Among the lines below, take the one holding "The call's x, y", the one holding "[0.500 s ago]", and all lines between them. Set them down exactly.
○ ○ ○ ○
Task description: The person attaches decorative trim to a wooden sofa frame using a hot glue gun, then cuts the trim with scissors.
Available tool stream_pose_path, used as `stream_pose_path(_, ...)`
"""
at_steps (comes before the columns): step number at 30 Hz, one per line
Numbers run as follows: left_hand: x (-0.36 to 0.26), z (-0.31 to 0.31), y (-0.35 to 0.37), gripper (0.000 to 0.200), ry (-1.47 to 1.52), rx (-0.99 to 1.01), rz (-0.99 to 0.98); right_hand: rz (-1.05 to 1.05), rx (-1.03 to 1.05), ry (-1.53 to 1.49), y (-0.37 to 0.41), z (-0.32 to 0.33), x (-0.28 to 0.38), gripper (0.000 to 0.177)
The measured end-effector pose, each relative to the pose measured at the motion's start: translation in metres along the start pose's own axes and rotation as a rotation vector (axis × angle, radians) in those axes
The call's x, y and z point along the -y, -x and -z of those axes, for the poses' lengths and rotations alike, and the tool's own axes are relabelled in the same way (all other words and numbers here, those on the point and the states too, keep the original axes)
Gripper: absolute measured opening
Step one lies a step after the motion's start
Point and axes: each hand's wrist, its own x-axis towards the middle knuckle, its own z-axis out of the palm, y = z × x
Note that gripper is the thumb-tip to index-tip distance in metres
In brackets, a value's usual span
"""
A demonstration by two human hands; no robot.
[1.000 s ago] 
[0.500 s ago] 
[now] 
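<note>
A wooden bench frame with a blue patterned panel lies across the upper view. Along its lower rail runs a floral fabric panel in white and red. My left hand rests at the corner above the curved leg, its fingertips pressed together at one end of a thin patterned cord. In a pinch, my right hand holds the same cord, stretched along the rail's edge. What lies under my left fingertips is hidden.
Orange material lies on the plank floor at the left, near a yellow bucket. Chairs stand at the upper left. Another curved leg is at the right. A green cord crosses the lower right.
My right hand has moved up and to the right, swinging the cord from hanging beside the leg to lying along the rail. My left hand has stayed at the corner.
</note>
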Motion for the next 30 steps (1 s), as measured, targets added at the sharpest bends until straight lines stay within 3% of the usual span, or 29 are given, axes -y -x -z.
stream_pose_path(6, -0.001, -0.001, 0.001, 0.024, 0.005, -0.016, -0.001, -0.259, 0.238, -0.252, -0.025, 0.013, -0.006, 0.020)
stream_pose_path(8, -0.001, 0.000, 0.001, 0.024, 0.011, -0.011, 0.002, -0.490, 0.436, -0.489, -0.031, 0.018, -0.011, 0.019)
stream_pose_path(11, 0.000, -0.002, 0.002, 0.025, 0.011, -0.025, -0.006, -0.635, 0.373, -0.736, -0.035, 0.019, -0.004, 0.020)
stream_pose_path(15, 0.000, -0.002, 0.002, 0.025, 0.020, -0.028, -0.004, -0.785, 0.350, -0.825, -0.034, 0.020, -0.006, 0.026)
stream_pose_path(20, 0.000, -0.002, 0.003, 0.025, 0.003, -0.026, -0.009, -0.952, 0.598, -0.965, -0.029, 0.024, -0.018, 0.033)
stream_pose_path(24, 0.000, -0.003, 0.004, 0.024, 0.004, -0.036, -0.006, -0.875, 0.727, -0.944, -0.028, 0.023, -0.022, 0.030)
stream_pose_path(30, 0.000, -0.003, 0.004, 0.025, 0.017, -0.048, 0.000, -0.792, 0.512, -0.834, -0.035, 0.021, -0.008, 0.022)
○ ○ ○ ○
SOLUTION FOR THIS TASK>
The call's x, y and z point along the -y, -x and -z of those axes, for the poses' lengths and rotations alike, and the tool's own axes are relabelled in the same way (all other words and numbers here, those on the point and the states too, keep the original axes)
Gripper: absolute measured opening
Step one lies a step after the motion's start
Point and axes: each hand's wrist, its own x-axis towards the middle knuckle, its own z-axis out of the palm, y = z × x
Note that gripper is the thumb-tip to index-tip distance in metres
In brackets, a value's usual span
"""
A demonstration by two human hands; no robot.
[1.000 s ago] 
[0.500 s ago] 

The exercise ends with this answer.